This is a very rough sketch of an idea for a reimplementation of the illumos ID Space mechanism. Take everything I say here with a grain of salt, please...

Overview

ID spaces will be implemented using two structs:

id_space_t
    node_t *root; /* root of tree */
    size_t height; /* the current height of the tree */
    id_t low;
    id_t high;
    size_t size; /* number of allocated IDs */
    id_t last_allocated; /* ID that was last allocated */
    size_t branch_factor /* not modifiable after creation; probably should be a compile-time constant */

id_node_t
    /* maybe not a long[] if branch_factor < 64 */
    long bitfield[branch_factor/(8 * sizeof(long))];
    node_t *children[branch_factor];
    size_t inverse_depth; /* this is weird: it equals tree height minus actual depth */

An id space will consist of a tree of id_node_ts, pointed to by an id_space_t. The high and low ranges will be specified by the user, as normal. The branch_factor is the number of children per parent node - this will either be a compile-time constant, a tunable parameter, or optimized automatically for the predicted size of the tree.
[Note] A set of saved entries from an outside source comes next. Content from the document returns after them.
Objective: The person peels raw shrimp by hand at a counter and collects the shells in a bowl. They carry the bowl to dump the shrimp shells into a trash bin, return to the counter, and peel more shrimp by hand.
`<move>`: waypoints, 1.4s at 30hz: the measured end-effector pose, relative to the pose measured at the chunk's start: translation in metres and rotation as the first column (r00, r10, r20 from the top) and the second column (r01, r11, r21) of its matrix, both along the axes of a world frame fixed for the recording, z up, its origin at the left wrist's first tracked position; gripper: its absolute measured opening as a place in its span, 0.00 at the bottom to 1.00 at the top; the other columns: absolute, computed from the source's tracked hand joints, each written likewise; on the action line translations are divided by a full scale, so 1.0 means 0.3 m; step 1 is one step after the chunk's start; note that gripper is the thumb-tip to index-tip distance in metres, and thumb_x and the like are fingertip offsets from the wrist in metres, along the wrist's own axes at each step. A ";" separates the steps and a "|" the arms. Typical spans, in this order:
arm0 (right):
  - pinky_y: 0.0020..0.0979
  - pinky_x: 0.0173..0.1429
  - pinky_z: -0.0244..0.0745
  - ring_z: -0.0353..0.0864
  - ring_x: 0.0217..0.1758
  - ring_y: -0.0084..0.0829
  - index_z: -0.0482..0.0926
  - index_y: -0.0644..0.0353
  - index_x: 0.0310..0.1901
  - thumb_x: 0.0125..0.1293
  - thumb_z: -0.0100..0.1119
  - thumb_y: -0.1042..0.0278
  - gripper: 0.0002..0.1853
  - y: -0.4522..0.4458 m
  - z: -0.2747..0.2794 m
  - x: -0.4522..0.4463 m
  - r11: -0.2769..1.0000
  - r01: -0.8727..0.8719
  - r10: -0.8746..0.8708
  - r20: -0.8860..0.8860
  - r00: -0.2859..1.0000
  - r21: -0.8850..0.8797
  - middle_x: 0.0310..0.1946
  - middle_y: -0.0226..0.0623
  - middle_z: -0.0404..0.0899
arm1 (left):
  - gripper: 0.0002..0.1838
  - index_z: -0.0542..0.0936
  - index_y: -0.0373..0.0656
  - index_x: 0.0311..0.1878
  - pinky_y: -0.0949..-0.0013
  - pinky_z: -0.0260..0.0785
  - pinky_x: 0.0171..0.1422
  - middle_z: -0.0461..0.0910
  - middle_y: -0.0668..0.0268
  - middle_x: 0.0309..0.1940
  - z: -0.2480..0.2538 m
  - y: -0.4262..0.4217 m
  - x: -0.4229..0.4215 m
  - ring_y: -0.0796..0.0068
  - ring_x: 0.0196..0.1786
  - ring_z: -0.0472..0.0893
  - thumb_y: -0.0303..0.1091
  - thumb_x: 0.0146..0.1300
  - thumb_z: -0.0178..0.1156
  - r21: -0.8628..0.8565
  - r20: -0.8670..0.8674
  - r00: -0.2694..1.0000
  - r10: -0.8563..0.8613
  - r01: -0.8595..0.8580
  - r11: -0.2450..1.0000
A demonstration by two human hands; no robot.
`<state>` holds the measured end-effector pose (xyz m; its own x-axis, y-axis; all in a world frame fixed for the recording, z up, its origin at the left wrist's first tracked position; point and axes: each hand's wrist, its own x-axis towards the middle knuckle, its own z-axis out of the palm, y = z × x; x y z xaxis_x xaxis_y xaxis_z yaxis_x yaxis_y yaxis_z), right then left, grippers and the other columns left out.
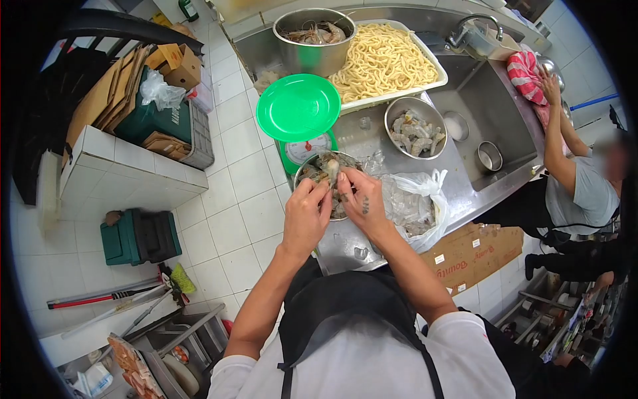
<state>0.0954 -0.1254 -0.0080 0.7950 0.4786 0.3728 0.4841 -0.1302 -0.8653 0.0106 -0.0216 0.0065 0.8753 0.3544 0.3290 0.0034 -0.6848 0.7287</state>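
Observation:
Between my two hands is a grey shrimp (332, 167), pinched over a metal bowl (300, 174) of unpeeled shrimp. My left hand (307, 211) closes its fingertips on the shrimp's lower left side. From the right, my right hand (363, 198) grips the same shrimp with thumb and forefinger. Right behind the bowl stands a kitchen scale (308, 146) with a green pan (298, 106). To the right, a second metal bowl (416, 128) holds peeled-looking shrimp. A white plastic bag (413, 199) with clear, ice-like pieces lies beside my right hand.
At the back are a steel pot (315, 56) of large shrimp and a white tray (425, 58) of thick noodles. A sink (495, 100) with small metal bowls lies right. Another person (581, 176) reaches toward a red-and-white bag (525, 74). Flattened cardboard (475, 258) lies below the counter.

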 end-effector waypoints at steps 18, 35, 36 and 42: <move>0.34 0.31 0.72 0.79 0.26 0.40 0.77 0.69 0.37 0.64 0.54 0.70 0.09 0.004 -0.015 0.010 1.000 -0.026 0.027 -0.191 0.981 0.009 0.25 0.50 0.78 | 0.07 0.81 0.33 0.37 0.62 0.67 0.30 0.73 0.57 0.26 0.022 0.010 -0.007 0.60 0.26 0.75 0.21 0.54 0.60 -0.044 -0.020 0.999 -0.034 0.033 0.998; 0.40 0.37 0.72 0.78 0.33 0.52 0.73 0.70 0.47 0.64 0.50 0.76 0.11 -0.032 -0.019 0.012 0.990 -0.142 0.139 -0.092 0.986 -0.020 0.32 0.55 0.77 | 0.16 0.80 0.36 0.49 0.64 0.67 0.29 0.71 0.59 0.25 0.009 -0.016 -0.009 0.65 0.25 0.74 0.20 0.55 0.59 0.127 0.034 0.999 -0.014 0.009 0.992; 0.40 0.37 0.72 0.78 0.33 0.52 0.73 0.70 0.47 0.64 0.49 0.76 0.11 -0.033 -0.026 0.013 0.989 -0.147 0.145 -0.083 0.986 -0.021 0.31 0.54 0.77 | 0.16 0.80 0.35 0.49 0.65 0.67 0.29 0.71 0.59 0.25 0.007 -0.015 -0.010 0.65 0.24 0.74 0.20 0.55 0.59 0.122 0.026 1.000 -0.015 0.011 0.992; 0.39 0.36 0.72 0.78 0.31 0.50 0.73 0.70 0.46 0.62 0.51 0.76 0.12 -0.028 -0.058 0.016 0.993 -0.112 0.112 -0.023 0.993 -0.031 0.29 0.53 0.76 | 0.16 0.79 0.34 0.48 0.65 0.67 0.28 0.71 0.59 0.26 0.006 -0.018 -0.013 0.65 0.23 0.74 0.20 0.55 0.59 0.087 0.012 0.999 -0.036 0.034 0.996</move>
<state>0.1003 -0.1338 -0.0255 0.7431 0.5765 0.3399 0.4790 -0.1036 -0.8717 0.0067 -0.0270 0.0082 0.8821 0.2934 0.3686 -0.0309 -0.7448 0.6665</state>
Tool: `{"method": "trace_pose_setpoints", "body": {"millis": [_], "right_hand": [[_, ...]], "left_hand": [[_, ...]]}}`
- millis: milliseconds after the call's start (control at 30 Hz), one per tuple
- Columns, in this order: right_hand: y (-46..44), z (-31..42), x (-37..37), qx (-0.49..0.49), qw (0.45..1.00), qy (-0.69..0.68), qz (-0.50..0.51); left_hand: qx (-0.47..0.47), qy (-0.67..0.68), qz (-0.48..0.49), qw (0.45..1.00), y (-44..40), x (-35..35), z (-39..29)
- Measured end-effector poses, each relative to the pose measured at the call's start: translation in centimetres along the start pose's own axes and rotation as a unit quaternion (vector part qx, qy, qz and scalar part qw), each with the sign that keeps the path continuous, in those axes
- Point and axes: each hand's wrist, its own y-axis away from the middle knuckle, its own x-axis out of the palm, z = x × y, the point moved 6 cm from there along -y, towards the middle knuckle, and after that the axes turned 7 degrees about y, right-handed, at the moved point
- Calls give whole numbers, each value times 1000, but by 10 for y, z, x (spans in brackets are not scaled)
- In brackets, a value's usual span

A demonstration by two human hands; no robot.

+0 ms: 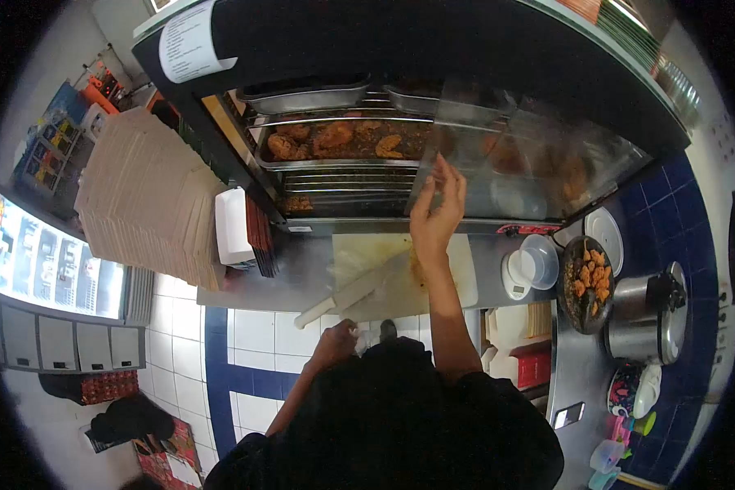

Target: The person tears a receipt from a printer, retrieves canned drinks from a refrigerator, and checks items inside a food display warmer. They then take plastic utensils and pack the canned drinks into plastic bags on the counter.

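My right hand (pixel 439 211) is raised to the front of a food warmer, its bent fingers at the left edge of a clear sliding door (pixel 514 155). To the left of that door the cabinet is open, showing a metal tray (pixel 343 163) with pieces of fried chicken (pixel 332 136). My left hand (pixel 335 343) is closed low near my body. A pale, see-through thing (pixel 366 336) shows beside its fingers, too small to name. Between my hands a cleaver (pixel 351 291) lies tilted on a stained cutting board (pixel 457 273), touched by neither hand.
Stacked flat cartons (pixel 147 188) rise on the left beside a white box (pixel 235 227). On the right are a kitchen scale (pixel 514 278), a clear tub (pixel 539 261), a dark bowl of fried pieces (pixel 586 286) and a large steel pot (pixel 639 318). A phone (pixel 569 416) lies nearer.
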Motion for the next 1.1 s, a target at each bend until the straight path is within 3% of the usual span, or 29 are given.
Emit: {"method": "trace_pose_setpoints", "body": {"millis": [233, 300, 367, 500, 600, 700, 733, 933, 1100], "right_hand": [[-3, -2, -2, -23, 999, -14, -33], [0, -10, 3, 0, 1000, -12, -5], [1, -2, 2, 34, 992, -121, 15], [7, 12, 18, -7, 996, -80, 36], [18, 28, 40, -51, 995, -49, 71], [26, 42, 61, -97, 991, 10, 94], [31, 46, 69, -100, 990, 5, 103], [52, 90, 115, -144, 979, -4, 145], [67, 118, 158, -179, 967, -6, 181]], "left_hand": [[43, 29, -26, 998, -3, 0, 12], [-3, -30, 25, 999, -17, 10, 33], [53, -15, 37, 998, -18, 12, 21], [69, 14, 50, 996, -22, 11, 7], [134, -36, 40, 990, -26, 14, 0], [132, -5, 34, 991, -20, 8, -6], [44, 28, 65, 997, -17, 7, -2], [92, -10, 18, 996, -2, -14, 20], [36, 32, 7, 999, 18, -39, 42]]}}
Each node has a bitfield, which will serve two different purposes depending on whether or not the node is a leaf. If the node is a leaf, zeroes in the bitfield will indicate unallocated IDs, and ones will indicate allocated IDs. If the node is not a leaf, each bit will correspond to a child node. A zero will indicate that the corresponding child (or one of the child's children or its childrens' children, etc.) has an unallocated ID. A one will indicate that the child has no children with unallocated IDs - its branch is completely full.

Example

The tree starts with just the root node and grows (bottom-up!) as more space is required. Here's an example. For simplicity's sake, we'll use a branching factor of 2 and assume that the ID range starts at 0.

In my hacked-together notation, N signifies a null pointer.

We start with a single node (labeled node A):

A: bitfield:[0 0]
   children:[N N]
   inverse_depth: 0

We allocate our first id, which is 0:

A: bitfield:[1 0]
   children:[N N]
   inverse_depth: 0

And another id, 1:

A: bitfield:[1 1]
   children:[N N]
   inverse_depth: 0

On the next allocation, we find that the root's bitfield is completely full - this is how we know we've run out of space. We add a new root, node B:

             B: bitfield:[1 0]
                children:[A N]
                inverse_depth: 1

        /

A: bitfield:[1 1]
   children:[N N]
   inverse_depth: 0

Note that we didn't have to modify A at all. When we add a new layer like this, we must also update the root and height fields in our id_space_t struct.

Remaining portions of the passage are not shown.